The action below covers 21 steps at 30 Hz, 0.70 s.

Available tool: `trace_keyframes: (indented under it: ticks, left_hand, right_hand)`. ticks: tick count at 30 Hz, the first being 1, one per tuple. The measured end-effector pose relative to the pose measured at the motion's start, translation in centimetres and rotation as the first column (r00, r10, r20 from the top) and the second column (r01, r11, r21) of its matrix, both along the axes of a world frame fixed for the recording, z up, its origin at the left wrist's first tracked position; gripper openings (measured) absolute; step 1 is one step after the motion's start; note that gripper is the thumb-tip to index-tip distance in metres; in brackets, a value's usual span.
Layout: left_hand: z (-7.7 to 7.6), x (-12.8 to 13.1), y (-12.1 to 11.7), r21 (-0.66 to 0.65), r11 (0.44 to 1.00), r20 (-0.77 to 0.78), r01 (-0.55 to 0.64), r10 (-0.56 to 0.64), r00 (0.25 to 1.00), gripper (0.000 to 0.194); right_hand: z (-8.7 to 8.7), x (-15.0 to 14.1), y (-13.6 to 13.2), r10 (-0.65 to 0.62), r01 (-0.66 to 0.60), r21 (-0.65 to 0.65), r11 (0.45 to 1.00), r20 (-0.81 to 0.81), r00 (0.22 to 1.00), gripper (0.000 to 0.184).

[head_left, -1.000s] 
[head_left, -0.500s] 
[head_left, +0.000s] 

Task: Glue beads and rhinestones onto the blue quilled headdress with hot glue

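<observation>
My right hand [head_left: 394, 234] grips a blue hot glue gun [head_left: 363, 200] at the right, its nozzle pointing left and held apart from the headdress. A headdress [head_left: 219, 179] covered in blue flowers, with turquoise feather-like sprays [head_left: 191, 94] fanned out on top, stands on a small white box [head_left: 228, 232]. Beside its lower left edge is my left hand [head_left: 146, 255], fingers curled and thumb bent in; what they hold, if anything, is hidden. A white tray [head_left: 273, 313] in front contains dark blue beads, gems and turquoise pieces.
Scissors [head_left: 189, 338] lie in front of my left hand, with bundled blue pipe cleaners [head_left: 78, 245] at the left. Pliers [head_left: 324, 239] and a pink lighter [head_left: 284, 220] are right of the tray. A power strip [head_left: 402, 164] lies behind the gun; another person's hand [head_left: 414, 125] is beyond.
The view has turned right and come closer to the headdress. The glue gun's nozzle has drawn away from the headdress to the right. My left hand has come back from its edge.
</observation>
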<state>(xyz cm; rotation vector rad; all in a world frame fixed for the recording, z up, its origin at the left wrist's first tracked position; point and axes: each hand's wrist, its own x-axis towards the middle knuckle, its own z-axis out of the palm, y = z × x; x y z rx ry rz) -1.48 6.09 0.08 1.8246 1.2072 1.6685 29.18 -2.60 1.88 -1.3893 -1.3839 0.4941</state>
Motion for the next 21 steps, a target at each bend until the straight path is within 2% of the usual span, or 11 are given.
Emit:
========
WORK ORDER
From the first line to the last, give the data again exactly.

COMPLETED EXERCISE
The action below covers 21 steps at 30 Hz, 0.70 s.

Available tool: `trace_keyframes: (indented under it: ticks, left_hand, right_hand)`. ticks: tick count at 30 Hz, the first being 1, one per tuple. The measured end-effector pose relative to the pose measured at the motion's start, translation in centimetres and rotation as the first column (r00, r10, r20 from the top) and the second column (r01, r11, r21) of its matrix, both along the axes of a world frame fixed for the recording, z up, its origin at the left wrist's first tracked position; gripper openings (measured) absolute; step 1 is one step after the motion's start; note that gripper is the thumb-tip to index-tip distance in metres; in brackets, a value's usual span.
Layout: left_hand: z (-7.7 to 7.6), x (-12.8 to 13.1), y (-12.1 to 11.7), r21 (-0.66 to 0.65), r11 (0.44 to 1.00), r20 (-0.77 to 0.78), r01 (-0.55 to 0.64), r10 (-0.56 to 0.64), r00 (0.25 to 1.00), gripper (0.000 to 0.194); right_hand: z (-8.7 to 8.7), x (-15.0 to 14.1), y (-13.6 to 13.2), r10 (-0.65 to 0.62), r01 (-0.66 to 0.60), r21 (-0.65 to 0.65), r11 (0.45 to 1.00), r20 (-0.81 to 0.81), r00 (0.22 to 1.00), gripper (0.000 to 0.184).

[head_left, -1.000s] 
[head_left, -0.500s] 
[head_left, +0.000s] 

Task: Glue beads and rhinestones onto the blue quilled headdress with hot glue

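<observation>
My right hand [head_left: 394, 234] grips a blue hot glue gun [head_left: 363, 200] at the right, its nozzle pointing left and held apart from the headdress. A headdress [head_left: 219, 179] covered in blue flowers, with turquoise feather-like sprays [head_left: 191, 94] fanned out on top, stands on a small white box [head_left: 228, 232]. Beside its lower left edge is my left hand [head_left: 146, 255], fingers curled and thumb bent in; what they hold, if anything, is hidden. A white tray [head_left: 273, 313] in front contains dark blue beads, gems and turquoise pieces.
Scissors [head_left: 189, 338] lie in front of my left hand, with bundled blue pipe cleaners [head_left: 78, 245] at the left. Pliers [head_left: 324, 239] and a pink lighter [head_left: 284, 220] are right of the tray. A power strip [head_left: 402, 164] lies behind the gun; another person's hand [head_left: 414, 125] is beyond.
The view has turned right and come closer to the headdress. The glue gun's nozzle has drawn away from the headdress to the right. My left hand has come back from its edge.
</observation>
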<state>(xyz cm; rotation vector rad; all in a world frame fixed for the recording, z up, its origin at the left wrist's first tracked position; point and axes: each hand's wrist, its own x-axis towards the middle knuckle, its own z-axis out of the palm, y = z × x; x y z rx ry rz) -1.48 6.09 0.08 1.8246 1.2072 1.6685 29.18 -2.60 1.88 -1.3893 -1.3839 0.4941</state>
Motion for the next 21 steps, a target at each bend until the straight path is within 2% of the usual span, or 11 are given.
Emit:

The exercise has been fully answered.